▶ _INSTRUCTIONS TO FOLLOW_
Every entry below is to be returned unchanged. Images are not part of the copy.

━━━━━ GIVEN RECORDS

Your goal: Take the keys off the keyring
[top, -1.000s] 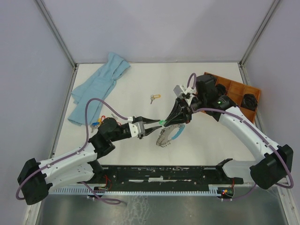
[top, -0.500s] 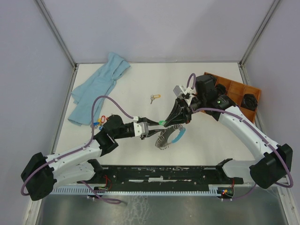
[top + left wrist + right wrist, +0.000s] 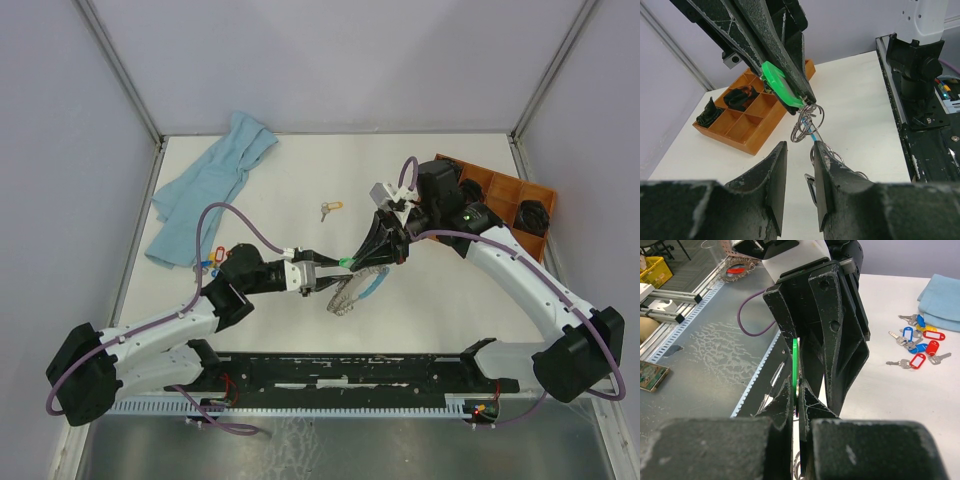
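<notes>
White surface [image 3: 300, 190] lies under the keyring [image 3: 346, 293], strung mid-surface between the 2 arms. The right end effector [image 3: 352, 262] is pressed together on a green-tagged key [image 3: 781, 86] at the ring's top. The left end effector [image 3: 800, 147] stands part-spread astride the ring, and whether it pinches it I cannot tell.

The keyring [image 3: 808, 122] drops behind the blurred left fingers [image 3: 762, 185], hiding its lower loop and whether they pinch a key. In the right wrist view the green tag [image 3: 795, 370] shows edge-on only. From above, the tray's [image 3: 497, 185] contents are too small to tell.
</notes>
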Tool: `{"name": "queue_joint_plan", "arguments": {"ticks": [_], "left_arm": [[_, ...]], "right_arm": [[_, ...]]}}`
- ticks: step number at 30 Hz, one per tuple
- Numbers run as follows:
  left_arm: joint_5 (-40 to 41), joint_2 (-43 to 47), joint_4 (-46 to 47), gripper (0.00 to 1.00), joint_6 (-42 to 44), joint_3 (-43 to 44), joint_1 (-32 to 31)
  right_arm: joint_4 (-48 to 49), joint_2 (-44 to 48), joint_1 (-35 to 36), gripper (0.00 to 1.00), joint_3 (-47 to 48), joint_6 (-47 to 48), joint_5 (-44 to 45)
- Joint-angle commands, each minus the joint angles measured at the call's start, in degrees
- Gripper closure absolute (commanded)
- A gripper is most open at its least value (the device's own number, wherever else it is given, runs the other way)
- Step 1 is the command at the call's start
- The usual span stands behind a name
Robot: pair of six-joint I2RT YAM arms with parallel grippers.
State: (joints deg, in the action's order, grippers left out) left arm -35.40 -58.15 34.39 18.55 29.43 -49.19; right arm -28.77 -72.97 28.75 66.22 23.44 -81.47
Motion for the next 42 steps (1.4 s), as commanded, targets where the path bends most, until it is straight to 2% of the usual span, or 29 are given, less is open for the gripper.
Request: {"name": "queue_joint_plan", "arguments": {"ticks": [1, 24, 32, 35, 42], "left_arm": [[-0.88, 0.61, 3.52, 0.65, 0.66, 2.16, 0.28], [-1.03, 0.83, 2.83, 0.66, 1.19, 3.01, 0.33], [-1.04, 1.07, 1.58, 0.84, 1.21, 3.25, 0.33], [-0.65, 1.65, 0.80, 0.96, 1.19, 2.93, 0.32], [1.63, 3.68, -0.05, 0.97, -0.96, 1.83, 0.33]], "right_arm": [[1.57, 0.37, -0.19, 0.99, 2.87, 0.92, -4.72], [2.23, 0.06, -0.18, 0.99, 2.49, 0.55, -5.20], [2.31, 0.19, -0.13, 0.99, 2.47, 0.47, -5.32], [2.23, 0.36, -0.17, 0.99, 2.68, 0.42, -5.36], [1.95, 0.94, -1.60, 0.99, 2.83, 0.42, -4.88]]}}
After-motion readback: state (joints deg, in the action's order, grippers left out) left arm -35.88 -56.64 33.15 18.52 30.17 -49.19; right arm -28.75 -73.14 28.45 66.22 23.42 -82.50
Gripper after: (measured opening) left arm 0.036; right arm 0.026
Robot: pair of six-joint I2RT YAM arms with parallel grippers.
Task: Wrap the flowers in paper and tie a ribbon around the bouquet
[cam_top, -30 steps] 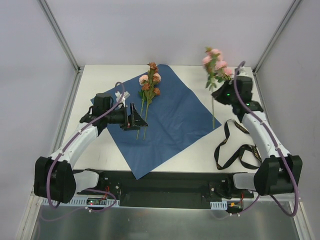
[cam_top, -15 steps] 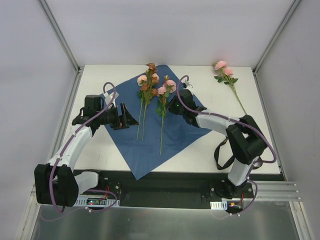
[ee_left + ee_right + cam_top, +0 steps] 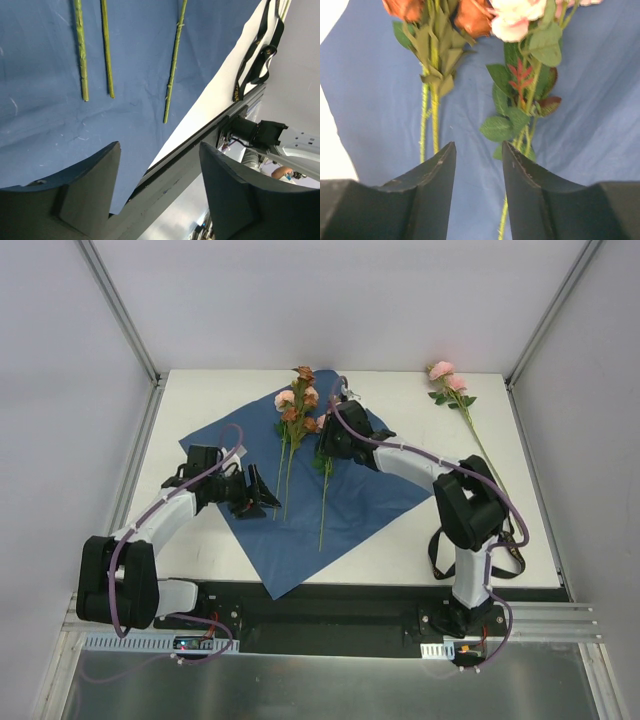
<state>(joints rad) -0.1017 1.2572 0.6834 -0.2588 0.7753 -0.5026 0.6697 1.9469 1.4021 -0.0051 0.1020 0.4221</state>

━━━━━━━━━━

▶ _SOLUTION_
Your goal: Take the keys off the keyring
[top, -1.000s] 
[top, -0.500s] 
[top + left wrist + right wrist, +0.000s] 
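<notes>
White surface [image 3: 300, 190] lies under the keyring [image 3: 346, 293], strung mid-surface between the 2 arms. The right end effector [image 3: 352, 262] is pressed together on a green-tagged key [image 3: 781, 86] at the ring's top. The left end effector [image 3: 800, 147] stands part-spread astride the ring, and whether it pinches it I cannot tell.

The keyring [image 3: 808, 122] drops behind the blurred left fingers [image 3: 762, 185], hiding its lower loop and whether they pinch a key. In the right wrist view the green tag [image 3: 795, 370] shows edge-on only. From above, the tray's [image 3: 497, 185] contents are too small to tell.
</notes>
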Tool: `{"name": "queue_joint_plan", "arguments": {"ticks": [_], "left_arm": [[_, ...]], "right_arm": [[_, ...]]}}`
- ticks: step number at 30 Hz, one per tuple
- Numbers run as follows:
  left_arm: joint_5 (-40 to 41), joint_2 (-43 to 47), joint_4 (-46 to 47), gripper (0.00 to 1.00), joint_6 (-42 to 44), joint_3 (-43 to 44), joint_1 (-32 to 31)
  right_arm: joint_4 (-48 to 49), joint_2 (-44 to 48), joint_1 (-35 to 36), gripper (0.00 to 1.00), joint_3 (-47 to 48), joint_6 (-47 to 48), joint_5 (-44 to 45)
- Joint-angle commands, each minus the joint angles measured at the call's start, in degrees
- Gripper closure absolute (commanded)
- A gripper is most open at its least value (the device's own number, wherever else it is given, runs the other way)
- Step 1 is the command at the call's start
- The usual span stands behind a name
Robot: pair of six-joint I2RT YAM arms with parallel grippers.
State: (joints deg, in the action's order, grippers left out) left arm -35.40 -58.15 34.39 18.55 29.43 -49.19; right arm -28.77 -72.97 28.75 66.22 23.44 -81.47
Motion for the next 42 steps (1.4 s), as commanded, targets where the path bends most, until it is straight to 2% of the usual span, or 29 are given, less is open for the gripper.
Request: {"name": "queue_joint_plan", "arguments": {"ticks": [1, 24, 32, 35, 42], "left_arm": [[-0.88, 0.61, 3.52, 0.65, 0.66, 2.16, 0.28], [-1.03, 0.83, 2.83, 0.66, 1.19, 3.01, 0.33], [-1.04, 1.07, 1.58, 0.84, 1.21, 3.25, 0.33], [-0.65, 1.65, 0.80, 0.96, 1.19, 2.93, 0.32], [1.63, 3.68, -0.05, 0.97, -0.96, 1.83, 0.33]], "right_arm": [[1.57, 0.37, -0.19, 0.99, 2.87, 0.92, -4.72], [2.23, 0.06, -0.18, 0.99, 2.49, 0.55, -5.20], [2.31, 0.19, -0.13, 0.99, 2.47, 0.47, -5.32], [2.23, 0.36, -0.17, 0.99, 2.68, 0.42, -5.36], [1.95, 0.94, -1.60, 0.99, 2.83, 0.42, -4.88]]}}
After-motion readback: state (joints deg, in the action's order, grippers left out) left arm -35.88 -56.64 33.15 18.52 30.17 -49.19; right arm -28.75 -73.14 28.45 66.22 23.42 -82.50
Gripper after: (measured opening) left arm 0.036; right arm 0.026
Robot: pair of six-joint I2RT YAM arms with parallel grippers.
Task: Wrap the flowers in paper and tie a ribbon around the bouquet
[cam_top, -30 steps] 
[cam_top, -15 steps] 
[ee_left + ee_right + cam_top, +0 steps] 
<state>(joints rad) -0.1017 1.2572 0.6834 -0.2588 0.7753 -0.5026 0.6697 1.9469 1.4021 -0.0051 0.1020 0.4221</state>

There is nothing further to add to the answer.